Like my former Iraqi and Iranian classmates, she believed her blood libels because she wanted to believe them. She seemed prepared to accept these claims on blind faith.

This kind of talk, sadly, is what passes for political discourse today. Objective facts, rational thought, and mutual respect seem to be vestiges of the past.

The current Democratic Party's embrace of antisemites and anti-Israel rhetoric among candidates from coast to coast should come as no surprise. Those candidates are working hard across the country to win the votes of people like the lady at the next table. Perhaps, she is simply an older version of the keffiyeh-wearers who have been protesting on college campuses and in the streets of America's cities since the Hamas massacre on October 7, 2023.

Perhaps this woman's behavior explains why Democrats from all over the country are flocking to Maine to support a nazi-tattooed, avowed communist, who manhandles women, minimizes rape, texts sexual pictures of himself to women who are not his wife, brags about pleasuring himself in porta-potties, and espouses antisemitic tropes as if he is reciting the alphabet. Objective facts seem to mean nothing to these voters.

All that matters is rage.

It seems that there is nothing that this candidate for the US Senate, Graham Platner can do that would cause his party to reject his candidacy.

This willing blindness to objective facts and logical thought explains why Democratic Senate candidate Abdul As-Sayed leads in primary polls in Michigan. He has explicitly directed his staff not to comment on the death of the Ayatollah Khamanei or to be critical of the late cleric for fear of offending Michigan voters. He defends the antisemitic rhetoric of far-left streamer and influencer, Hasan Piker. He "struggles" with the question of whether the Jewish state of Israel has a right to exist.

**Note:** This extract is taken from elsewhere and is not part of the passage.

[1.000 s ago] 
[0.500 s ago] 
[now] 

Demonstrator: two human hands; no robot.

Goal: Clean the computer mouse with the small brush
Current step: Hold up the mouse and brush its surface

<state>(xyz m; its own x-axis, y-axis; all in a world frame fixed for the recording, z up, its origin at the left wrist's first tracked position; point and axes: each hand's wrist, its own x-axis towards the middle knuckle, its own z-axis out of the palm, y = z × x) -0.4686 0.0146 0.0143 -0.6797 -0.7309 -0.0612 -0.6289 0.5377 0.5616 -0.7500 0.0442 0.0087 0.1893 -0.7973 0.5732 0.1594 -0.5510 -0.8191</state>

Objective facts seem to mean nothing; fact-free tropes now seem to be the "opiates of the masses."

Supposed "moderates" such as Congressman Seth Moulton from Massachusetts will not take any money from AIPAC (a/k/a "The Jewish Lobby"), because it is too supportive of Israel.

Objective facts, rational thought, and the presumption of innocence appear to be luxuries some Americans and their elected officials have decided they cannot afford. There is no candidate too extreme or divorced from reality whom they will not endorse so long as they hate President Donald Trump, Israel, and the Jews. Among these Americans, with few notable exceptions, those hatreds alone make these candidates worthy of support.

There are leaders of both major parties who appear to reject objective facts and rational thought. Instead, they embrace, anger, hate, and, it seems, any narrative, no matter how false. That evidently, is their strategy to retake both houses of Congress and eventually the White House.

The far-right wing of the Republican Party is the mirror image of the irrational hate of the Democrats' far-left wing of the party.

It is like listening to my former Iraqi and Iranian classmates.